Di Indonesia sendiri korupsi telah membudaya bahkan mendarah daging dikalangan para elit politik. Ketiadaan payung hukum yang mampu memberikan efek jera, menjadikan praktik haram tersebut tumbuh subur dinegeri ini. Miris dan ironis kenyataan memang seperti itu yang terjadi saat ini. Parahnya lagi, jeratan hukuman yang diberikan pun tebang pilih hingga fasilitas kelas elit politik yang terlibat korupsi dengan rakyat biasa pun telihat nyata.
Tak heran bila korupsi semakin merajai bangsa ini tanpa pedulikan kepentingan dan kebutuhan rakyat. Bagi para praktik korupsi menggemukan isi dompet adalah perihal utama. Maka penanganan pàndemi corona yang diupayakan bersama reformasi disegala sektor menjadikan rezim korup semakin absolut karena budaya korupsinya.

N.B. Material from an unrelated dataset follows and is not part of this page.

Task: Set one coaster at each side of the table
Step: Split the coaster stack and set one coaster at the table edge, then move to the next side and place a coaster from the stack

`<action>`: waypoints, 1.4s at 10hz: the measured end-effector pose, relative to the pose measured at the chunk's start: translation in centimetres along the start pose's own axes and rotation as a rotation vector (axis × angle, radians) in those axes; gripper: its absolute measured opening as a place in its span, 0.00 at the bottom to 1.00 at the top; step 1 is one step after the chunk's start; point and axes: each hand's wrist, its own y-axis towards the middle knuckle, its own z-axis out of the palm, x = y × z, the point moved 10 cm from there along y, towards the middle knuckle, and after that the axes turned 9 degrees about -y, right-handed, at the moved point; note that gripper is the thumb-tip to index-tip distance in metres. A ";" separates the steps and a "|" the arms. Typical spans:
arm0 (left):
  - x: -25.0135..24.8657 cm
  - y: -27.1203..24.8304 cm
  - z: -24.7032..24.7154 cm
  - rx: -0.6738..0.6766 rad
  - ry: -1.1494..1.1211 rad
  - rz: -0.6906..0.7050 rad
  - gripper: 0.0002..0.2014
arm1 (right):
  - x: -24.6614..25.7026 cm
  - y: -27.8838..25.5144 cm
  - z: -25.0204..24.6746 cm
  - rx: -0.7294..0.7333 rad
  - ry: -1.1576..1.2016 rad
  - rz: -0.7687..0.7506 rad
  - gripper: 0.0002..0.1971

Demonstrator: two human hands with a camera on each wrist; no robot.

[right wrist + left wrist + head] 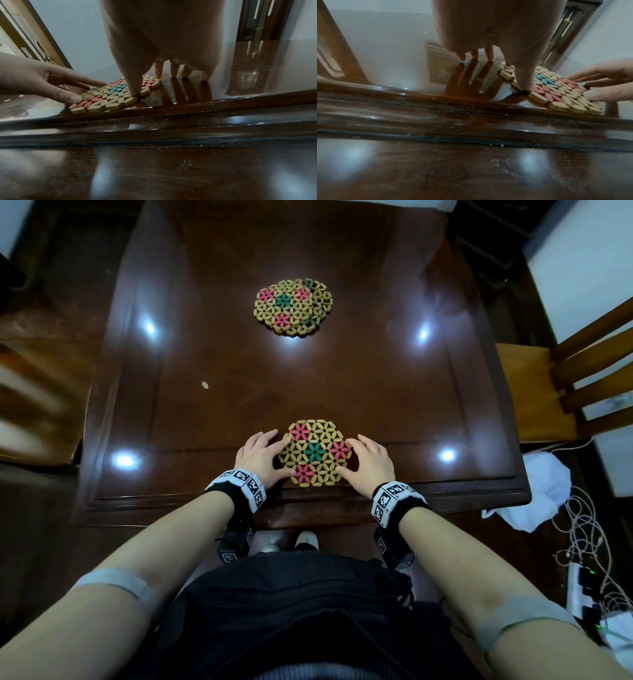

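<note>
We have both hands flat, fingers spread: left hand [258,456] and right hand [370,461] touching opposite edges of the near coaster [315,453], nothing pinched. Stack of coasters [293,307] sits well beyond our fingertips. Risk: the beaded coaster skids on the glossy desk [394,392] or over its near lip.

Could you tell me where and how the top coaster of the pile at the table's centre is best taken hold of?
Probably at the rim of the top coaster on its left, where it overhangs the shifted ones beneath. It lies flat and thin on the glossy table, so come from above and pinch or lift that edge.
</note>
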 end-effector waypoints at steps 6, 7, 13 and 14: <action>4.3 -1.3 -4.9 -0.133 -0.288 -0.035 0.21 | 4.6 0.9 -5.2 -0.090 0.071 -0.010 0.26; 6.8 -2.0 -6.9 -0.136 -0.397 -0.049 0.19 | 7.5 1.3 -5.7 -0.089 0.078 -0.020 0.23; 29.7 -6.2 -19.4 0.012 -0.256 -0.067 0.10 | 33.4 -0.3 2.9 -0.026 0.134 0.027 0.21; 31.0 -6.1 -20.5 0.003 -0.273 -0.057 0.10 | 35.7 -1.5 3.9 -0.001 0.137 0.018 0.20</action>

Padahal penangan wabah corona tidak seharusnya diringi pengadaan reformasi secara besar-besaran. Sebab hal ini justru akan memicu kuatnya cengkraman kapitalis dan semakin makmurnya koruptor dinegeri ini. Jika hal demikian terjadi, maka taruhannya adalah nasib rakyat.
Oleh karena itu, sudah seharusnya umat sadar dan meninggalkan sistem kapitalisme yang jelas-jelas menjadi ancaman keutuhan negara. Dan umat seyogyanya sadar diri bahwa islamlah satu-satunya sistem yang mampu membawa perubahan atas segala kondisi yang terjadi saat ini.
Islam sebagai agama paripurna jelas melarang keras praktik korupsi. Bahkan ancaman hukumannya pun sangat berat bagi pelakunya. Islam tidak akan membiarakn praktek haram tumbuh subur dan merugikan umat.
Allah SWT telah memperingatkan hamba-Nya untuk tidak korup dalam surah an-Nisa ayat 29, ”Hai orang yang beriman! Janganlah kamu saling memakan harta sesamamu dengan jalan yang batil.” Praktik korupsi pun sangat dibenci dan diperangi Rasulullah SAW. Ibnu Umar RA berkata, ”Sesungguhnya aku mendengar Rasulullah SAW bersabda; tidak diterima shalat tanpa wudhu dan sedekah dari hasil korupsi (ghulul).” (HR Muslim, Sahih Muslim). Bahkan, Rasulullah SAW menolak menshalatkan jenazah sahabatnya yang terbukti melakukan tindakan korupsi.
Karenanya, dalam mengurusi urusan umat apalagi terkait masalah keselamatan maupun kesejahteraan umat tentunya harus jelas arahnya. Dan tak kalah penting lagi ialah pengurusan tersebut haruslah orang-orang yang jujur dan amanah. Gambaran seperti ini hanya akan kita dapati tatkala ketika syariat islam benar-benar telah ditegakkan secara menyeluruh.
Ketika syariat islam ditegakkan maka siapapun akan takut untuk melakukan praktek haram tersebut karena merasa takut dan diawasi oleh Allah SWT. Kini saatnya umat harus bangkit dan sadar memperjuangkan syariat islam. Karena hanya dengan tegakknya khilafah maka seluruh syariatnya akan terlaksana secara menyeluruh.